The link between retail and leisure time is stronger than ever with consumers constantly switching between the need for convenience or pleasure. The convenience, experience and service are three most important factors in consumer engagement with leisure.

Brand loyalty is becoming polarised within different leisure sectors. For the F&B sector it is a challenge. The more mature and varied the offer becomes, the more consumers expect in return. The pressure to pull in returning customers is forcing the industry to become more efficient and of higher quality, which is good for the customer experience. However, as consumers are eager to try out new brands and formats, operators cannot rely just on loyalty.

For the F&B operators, it is important to note that 20% of consumers make up half of eating occasions and this is often led by the Millennial group. While Millennials might lead the way with some brands, having family appeal and attracting the UK’s largest consumer group, is a key target for the sector.


Technology a key in improving operational efficiency

Technology is increasingly important throughout retail and especially in leisure. It is being used to increase convenience, enrich the experience and deliver improved customer service. The most significant enabler of tech is undoubtedly the smartphone.
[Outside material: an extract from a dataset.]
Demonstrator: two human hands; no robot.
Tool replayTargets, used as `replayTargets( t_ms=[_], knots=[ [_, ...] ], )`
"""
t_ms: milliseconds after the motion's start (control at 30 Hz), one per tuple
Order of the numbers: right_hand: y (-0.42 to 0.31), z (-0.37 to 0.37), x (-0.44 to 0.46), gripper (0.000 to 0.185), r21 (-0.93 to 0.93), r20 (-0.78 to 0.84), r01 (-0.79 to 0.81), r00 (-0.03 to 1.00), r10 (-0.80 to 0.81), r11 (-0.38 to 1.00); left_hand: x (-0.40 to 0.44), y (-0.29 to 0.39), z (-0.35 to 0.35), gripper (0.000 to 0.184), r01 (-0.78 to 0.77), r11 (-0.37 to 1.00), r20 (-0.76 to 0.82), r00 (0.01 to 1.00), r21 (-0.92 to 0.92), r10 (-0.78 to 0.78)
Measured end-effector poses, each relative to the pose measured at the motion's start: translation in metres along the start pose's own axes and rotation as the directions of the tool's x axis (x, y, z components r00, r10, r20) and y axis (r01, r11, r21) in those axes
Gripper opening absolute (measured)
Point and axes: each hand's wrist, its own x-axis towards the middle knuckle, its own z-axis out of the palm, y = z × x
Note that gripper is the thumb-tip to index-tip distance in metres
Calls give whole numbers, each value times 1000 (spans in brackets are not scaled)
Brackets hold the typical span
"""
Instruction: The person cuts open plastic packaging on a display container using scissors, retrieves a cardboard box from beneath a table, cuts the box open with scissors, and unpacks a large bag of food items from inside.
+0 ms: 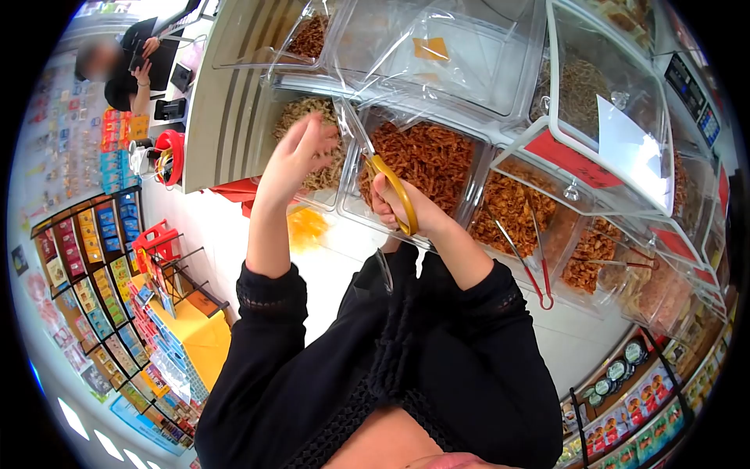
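Observation:
My right hand (406, 205) is closed around the yellow handles of a pair of scissors (398, 187). Their metal blades point up and to the left, over the edge of a clear bin. My left hand (301, 152) is raised left of the blades, its fingers apart and a little blurred, with nothing visible in it. Beneath it lies a bin of pale dried shreds (319, 176). Reddish-brown dried strips (422, 160) fill the bin behind the scissors. Clear plastic film (398, 70) covers part of the bins above.
Metal tongs (531, 258) with red ends lean in a bin of orange-brown strips (508, 207) on the right. Clear lids (609, 117) stand raised at the upper right. Another person (144, 62) is at the upper left. Packaged goods (101, 258) hang at left.

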Motion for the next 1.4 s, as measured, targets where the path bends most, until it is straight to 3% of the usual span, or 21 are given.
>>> replayTargets(
  t_ms=[33, 100, 133, 200, 233, 367, 433, 900, 1000, 1200, 1400],
  knots=[
    [2, -1, 1, 42, -4, -13, 0, 1000, 0, 1000, 11, 4, 7, 43, 0, 1000, -1, 1000, 2, 0],
    [3, 0, 1, 40, -10, -22, -2, 1000, 1, 1000, 28, 15, 20, 42, -144, 920, -77, 980, 365, 183],
    [2, 0, 1, 39, -19, -42, -10, 999, 10, 1000, 32, 17, 27, 42, -146, 920, -77, 980, 365, 186],
    [1, 1, 0, 38, -28, -63, -17, 998, 15, 999, 38, 20, 38, 36, -168, 680, -124, 925, 714, 358],
    [1, 1, -1, 40, -29, -71, -15, 997, 13, 999, 45, 13, 35, 36, -169, 680, -123, 925, 714, 360],
    [5, -3, 3, 42, -60, -54, 18, 998, -22, 998, 56, -10, 20, 26, -166, 808, -151, 942, 566, 299],
    [3, -4, 5, 42, -52, -30, 14, 999, -15, 999, 50, -7, 18, 25, -102, 969, -140, 981, 224, 136],
    [-17, 12, 10, 53, -52, 22, -95, 995, 97, 994, 31, -8, 4, 20, 31, 996, -141, 989, -85, -43],
    [-18, 11, 11, 52, -54, 8, -125, 992, 126, 991, 30, -11, 2, 18, 29, 997, -109, 993, -71, -37],
    [-8, 4, 18, 42, -16, 59, -39, 997, 40, 999, 27, -8, 2, 16, 88, 990, -107, 989, -107, -100],
    [-8, 10, 18, 43, -135, 51, 15, 999, -8, 991, 21, -13, -8, 18, 84, 989, -66, 994, -125, -93]
  ],
)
Without the advancement of this technology online bookings, social media engagement, mobile payments and delivery services would never have been able to play as significant a role.
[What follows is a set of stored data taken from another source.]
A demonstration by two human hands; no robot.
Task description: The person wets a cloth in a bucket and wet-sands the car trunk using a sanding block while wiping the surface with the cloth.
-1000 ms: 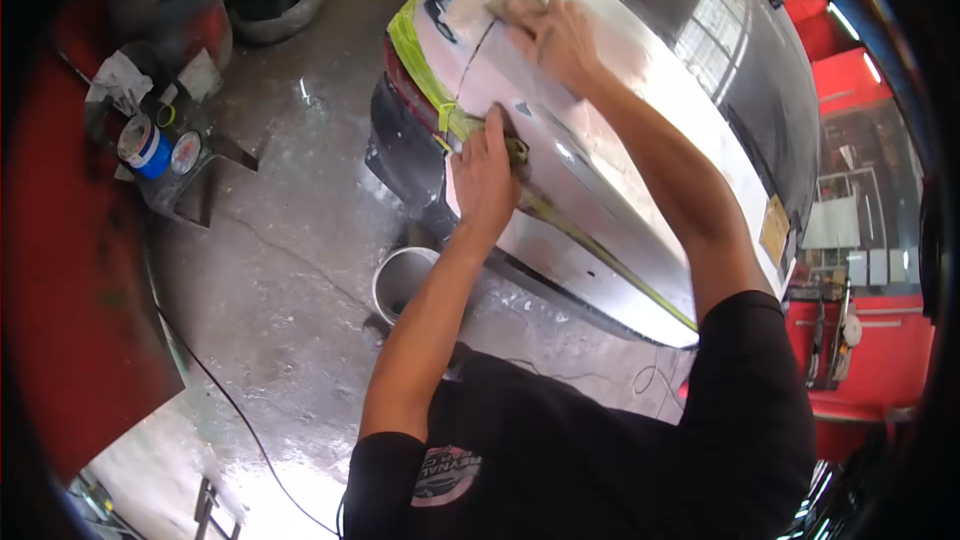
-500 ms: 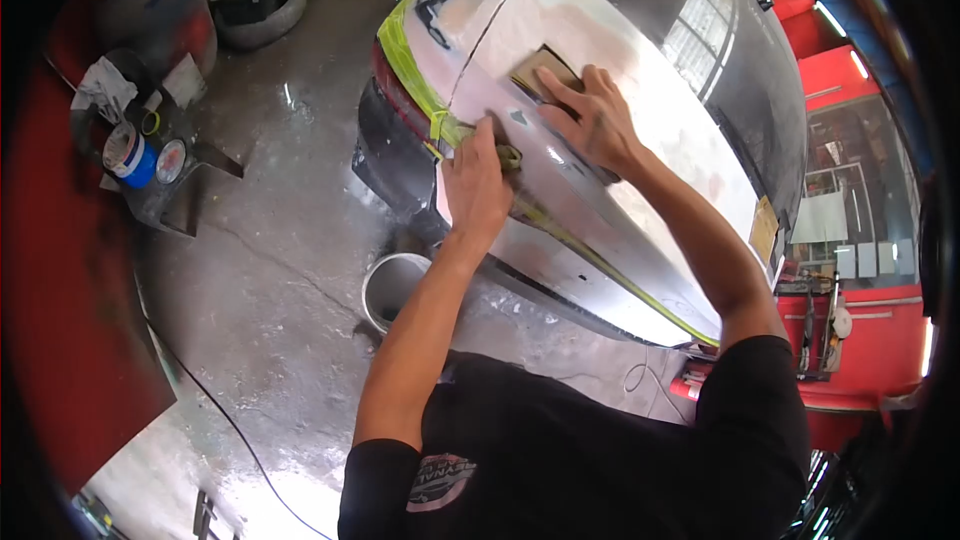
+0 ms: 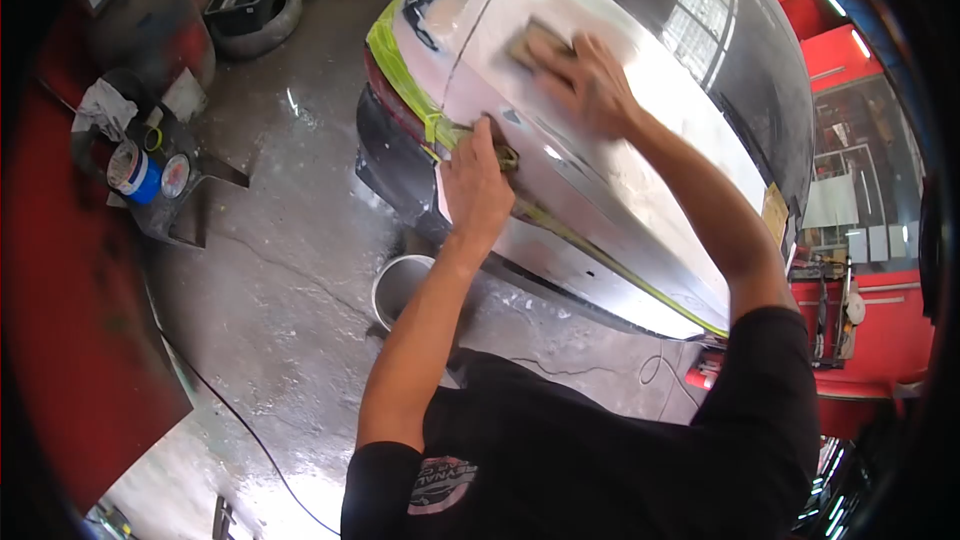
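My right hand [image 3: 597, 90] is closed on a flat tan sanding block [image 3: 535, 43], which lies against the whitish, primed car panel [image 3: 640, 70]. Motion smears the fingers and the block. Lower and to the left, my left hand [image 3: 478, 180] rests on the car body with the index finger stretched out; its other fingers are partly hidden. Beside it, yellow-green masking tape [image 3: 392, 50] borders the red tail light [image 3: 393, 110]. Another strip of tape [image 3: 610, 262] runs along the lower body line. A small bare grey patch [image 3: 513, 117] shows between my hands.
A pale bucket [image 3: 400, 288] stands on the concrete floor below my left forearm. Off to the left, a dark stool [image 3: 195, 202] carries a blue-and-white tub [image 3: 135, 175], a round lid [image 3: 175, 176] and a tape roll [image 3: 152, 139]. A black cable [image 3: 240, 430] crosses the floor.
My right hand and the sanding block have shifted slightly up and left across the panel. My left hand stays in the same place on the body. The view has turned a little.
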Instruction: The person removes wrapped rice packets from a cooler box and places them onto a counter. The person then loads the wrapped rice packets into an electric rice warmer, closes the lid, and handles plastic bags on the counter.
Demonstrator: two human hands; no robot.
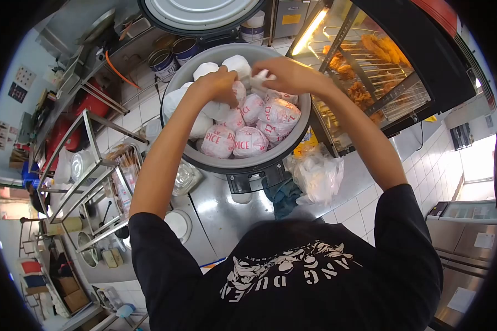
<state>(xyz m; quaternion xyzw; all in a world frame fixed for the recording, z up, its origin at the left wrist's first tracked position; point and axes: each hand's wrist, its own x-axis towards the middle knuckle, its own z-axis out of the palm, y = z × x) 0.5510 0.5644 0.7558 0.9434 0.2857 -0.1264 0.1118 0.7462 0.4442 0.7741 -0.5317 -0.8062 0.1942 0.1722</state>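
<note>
A large round grey warmer pot (174, 83) holds several paper-wrapped rice packs (250, 142), some printed with red "RICE" lettering, others plain white (237, 65) at the back and left. Both of my hands reach inside it. My left hand (222, 87) has its fingers curled on a printed rice pack (239, 92), partly hidden by the hand. To the right, my right hand (287, 75) pinches a white paper-wrapped pack (260, 81) with bent fingers. The undersides of both packs cannot be seen.
The pot's lid (204, 12) stands raised behind it. A lit glass cabinet with fried food (361, 66) is close on the right. A clear plastic bag (317, 176) and dark cloth (281, 197) lie on the steel counter (215, 207). A metal rack (96, 160) stands left.
</note>
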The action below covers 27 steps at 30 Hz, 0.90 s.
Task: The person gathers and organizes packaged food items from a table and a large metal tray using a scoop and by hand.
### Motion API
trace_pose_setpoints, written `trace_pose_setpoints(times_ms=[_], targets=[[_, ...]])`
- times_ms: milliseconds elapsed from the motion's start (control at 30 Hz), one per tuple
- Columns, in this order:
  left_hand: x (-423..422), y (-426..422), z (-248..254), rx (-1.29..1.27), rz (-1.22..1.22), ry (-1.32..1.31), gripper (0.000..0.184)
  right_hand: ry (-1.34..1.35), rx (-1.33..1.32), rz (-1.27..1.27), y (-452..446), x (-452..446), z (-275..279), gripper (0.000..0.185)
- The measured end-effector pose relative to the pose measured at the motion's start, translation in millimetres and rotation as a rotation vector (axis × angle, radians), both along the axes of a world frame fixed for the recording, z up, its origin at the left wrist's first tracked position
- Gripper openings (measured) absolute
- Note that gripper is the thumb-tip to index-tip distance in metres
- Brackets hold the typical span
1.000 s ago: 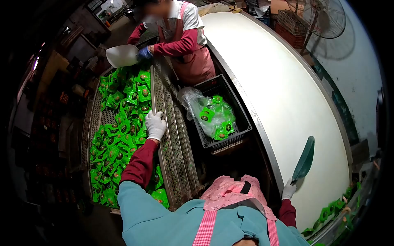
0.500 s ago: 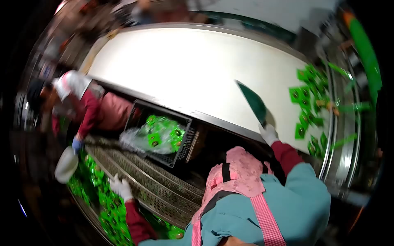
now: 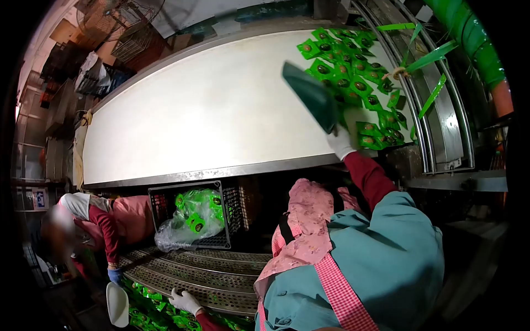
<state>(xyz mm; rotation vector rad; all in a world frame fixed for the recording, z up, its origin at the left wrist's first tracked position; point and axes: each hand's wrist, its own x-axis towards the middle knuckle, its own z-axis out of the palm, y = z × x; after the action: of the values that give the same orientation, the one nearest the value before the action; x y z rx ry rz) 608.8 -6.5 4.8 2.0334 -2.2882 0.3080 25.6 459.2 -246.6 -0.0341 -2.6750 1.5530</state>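
My right hand (image 3: 341, 142), in a white glove, grips the lower end of a dark green scoop (image 3: 312, 96) above the white table (image 3: 193, 116). Just right of the scoop, many small green packets (image 3: 359, 85) lie scattered on the table's right end. My left hand (image 3: 185, 301), also gloved in white, rests at the edge of the perforated metal tray (image 3: 221, 281); its fingers look apart, with nothing visible in them. More green packets (image 3: 143, 317) fill the space below that edge. A co-worker (image 3: 105, 220) at the left holds a white scoop (image 3: 117, 304) in a blue-gloved hand.
A black crate (image 3: 227, 220) with a clear plastic bag and green packets stands between the table and the metal tray. Metal rails (image 3: 425, 132) with green strips run along the right end. Crates and a fan (image 3: 118, 16) are at the upper left.
The view has swung right. My right hand has moved the green scoop toward the packets at the table's right end. My left hand stays by the metal tray's edge.
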Motion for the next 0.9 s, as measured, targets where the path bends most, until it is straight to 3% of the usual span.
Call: trace_pose_setpoints(times_ms=[100,233,400,667,800,900], targets=[[-6,5,2,0.012,0.030,0.056,0.041,-0.286,0.437,-0.266,46,-28,17,0.035],[-15,6,6,0.064,0.129,0.049,0.040,-0.124,0.634,-0.353,111,-42,26,0.049],[-15,8,6,0.078,0.123,0.037,0.039,-0.223,0.817,-0.425,153,-40,34,0.062],[-10,2,4,0.058,0.111,0.013,0.038,-0.288,1.184,-0.498,183,-38,89,0.039],[-7,3,8,0.084,0.102,0.052,0.039,-0.403,1.102,-0.613,191,-45,102,0.028],[3,0,5,0.078,0.060,0.068,0.038,-0.426,0.795,-0.604,231,-48,50,0.025]])
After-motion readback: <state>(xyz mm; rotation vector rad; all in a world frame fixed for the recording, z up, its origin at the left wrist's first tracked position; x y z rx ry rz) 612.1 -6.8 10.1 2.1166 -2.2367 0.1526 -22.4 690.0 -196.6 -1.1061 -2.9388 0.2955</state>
Technological developments provide the operators the means for improving operational efficiency, which in the casual dining sector in particular might prove essential for businesses that have over stretched their operations or gone into competitive locations. Improved operational efficiency is also of relevance to landlords who want to ensure their occupiers have sustainable, viable spaces.


A real game changer: food delivery

The introduction of food delivery services such as Deliveroo and Uber Eats is one of the most impactful developments for the restaurant sector in recent years, affecting operators and consumers. Operators recognise that there are challenges that require them to change their business model and operations or be left behind. The UK delivery market was worth a total of £6.7 billion in 2017 and is forecast to grow even further, with predicted revenues of £7.5 billion for 2018.

For landlords the growth in this sector is likely to result in new occupants rethinking their space and configuration requirements and appropriate access for drivers.


Property perspective

Leisure is an enabler for retail, increasing the duration of retail trips as well as opening different parts of the trading day. Greater synergy between leisure and retail has the potential to create more engaging and memorable consumer experiences effectively driving footfall, repeat visitation and spending.

The evolving place of leisure in consumers’ lives will affect landlords in different ways. The key to the future considerations is the flexibility of approach. That is the right operator, right location, right adjacencies and right lease structure.

Flexibility on rents, space, location and offer is not always easy to implement. It requires close asset management, creativity and often a step away from traditional occupier portfolios, leases, approach to valuation and rents.

One strategy will not be suitable for a portfolio of properties. Asset owners and landlords are looking to evolve their properties as the market changes. New types of occupiers are being sought. Landlords are looking at repurposing schemes to become more mixed-use, including co-working, community or residential space.

The rise from the independent sector is the positive story of leisure that we expect to see make its mark over the next few years and with it is the opportunity to revitalise schemes and provide a point of difference.